Walkabout is an exhibition of new paintings made while Elisabeth Condon was at the Fountainhead Residency, Miami. She states “painting becomes my version of Walkabout, suspending time and space to materialize new perceptions and insights.” The centerpiece of the show, a 312 inch-long painting entitled Field Notes, is inspired by Huang Gongwang’s 1347-50 scroll Dwelling in the Fu’Ch’un Mountains. Condon responds to this scroll on many levels: proportion, paint, line, space, philosophy and subject matter. She plays with the properties of the scroll’s proportions, abutting various temporal moments, geographic locations and aesthetic influences. She invites the viewer to walk the painting’s length, a metaphor, in the looking, for the artist’s own travels and resulting transformation.

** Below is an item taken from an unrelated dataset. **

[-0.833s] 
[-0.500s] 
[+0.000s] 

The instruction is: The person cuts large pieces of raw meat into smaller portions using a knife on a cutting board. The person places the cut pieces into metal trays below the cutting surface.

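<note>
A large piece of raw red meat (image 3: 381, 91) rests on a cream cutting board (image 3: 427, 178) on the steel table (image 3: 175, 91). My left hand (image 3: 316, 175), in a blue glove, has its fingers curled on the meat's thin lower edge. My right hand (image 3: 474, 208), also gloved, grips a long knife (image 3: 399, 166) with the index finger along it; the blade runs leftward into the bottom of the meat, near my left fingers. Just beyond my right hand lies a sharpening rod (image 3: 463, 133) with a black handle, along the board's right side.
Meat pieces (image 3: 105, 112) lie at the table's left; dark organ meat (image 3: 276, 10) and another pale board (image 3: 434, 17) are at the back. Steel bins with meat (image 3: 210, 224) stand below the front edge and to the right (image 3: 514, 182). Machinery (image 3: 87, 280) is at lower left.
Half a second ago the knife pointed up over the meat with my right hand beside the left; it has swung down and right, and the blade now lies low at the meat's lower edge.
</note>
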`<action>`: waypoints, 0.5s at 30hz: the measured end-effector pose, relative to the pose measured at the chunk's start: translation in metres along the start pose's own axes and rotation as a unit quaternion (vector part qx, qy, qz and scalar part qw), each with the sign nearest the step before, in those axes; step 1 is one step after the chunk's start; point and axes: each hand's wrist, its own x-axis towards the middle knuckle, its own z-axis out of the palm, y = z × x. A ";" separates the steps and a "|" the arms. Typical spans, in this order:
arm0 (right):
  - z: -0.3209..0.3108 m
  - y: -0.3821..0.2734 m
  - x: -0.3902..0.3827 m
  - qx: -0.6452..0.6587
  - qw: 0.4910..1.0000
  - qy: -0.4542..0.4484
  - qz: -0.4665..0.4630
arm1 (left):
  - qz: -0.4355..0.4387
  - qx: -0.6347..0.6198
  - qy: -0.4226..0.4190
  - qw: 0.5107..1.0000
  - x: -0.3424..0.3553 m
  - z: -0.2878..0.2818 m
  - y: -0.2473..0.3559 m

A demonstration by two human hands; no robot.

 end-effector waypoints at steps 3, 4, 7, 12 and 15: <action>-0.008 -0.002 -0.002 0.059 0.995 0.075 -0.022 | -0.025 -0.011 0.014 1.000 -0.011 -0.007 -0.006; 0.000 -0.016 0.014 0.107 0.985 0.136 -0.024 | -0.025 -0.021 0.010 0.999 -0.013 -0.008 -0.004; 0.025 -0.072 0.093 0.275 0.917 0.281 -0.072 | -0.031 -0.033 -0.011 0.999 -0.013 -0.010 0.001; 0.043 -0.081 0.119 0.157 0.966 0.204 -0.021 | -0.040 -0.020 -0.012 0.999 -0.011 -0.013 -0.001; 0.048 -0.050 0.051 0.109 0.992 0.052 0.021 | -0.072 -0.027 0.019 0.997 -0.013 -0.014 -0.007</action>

Elisabeth Condon has had solo exhibitions nationally and internationally, including shows in Sydney, Australia and Beijing, China. Her work is in the collections of the US Department of State Art in Embassies Program in Beijing, China; Francie Bishop Good and David Horvitz, Fort Lauderdale, FL; and Roger Evans, London, UK. Condon is the recipient of numerous grants and has participated in residencies in Spain, New York, China, Taiwan, the United Kingdom and most recently, the Fountainhead Residency in Miami, FL.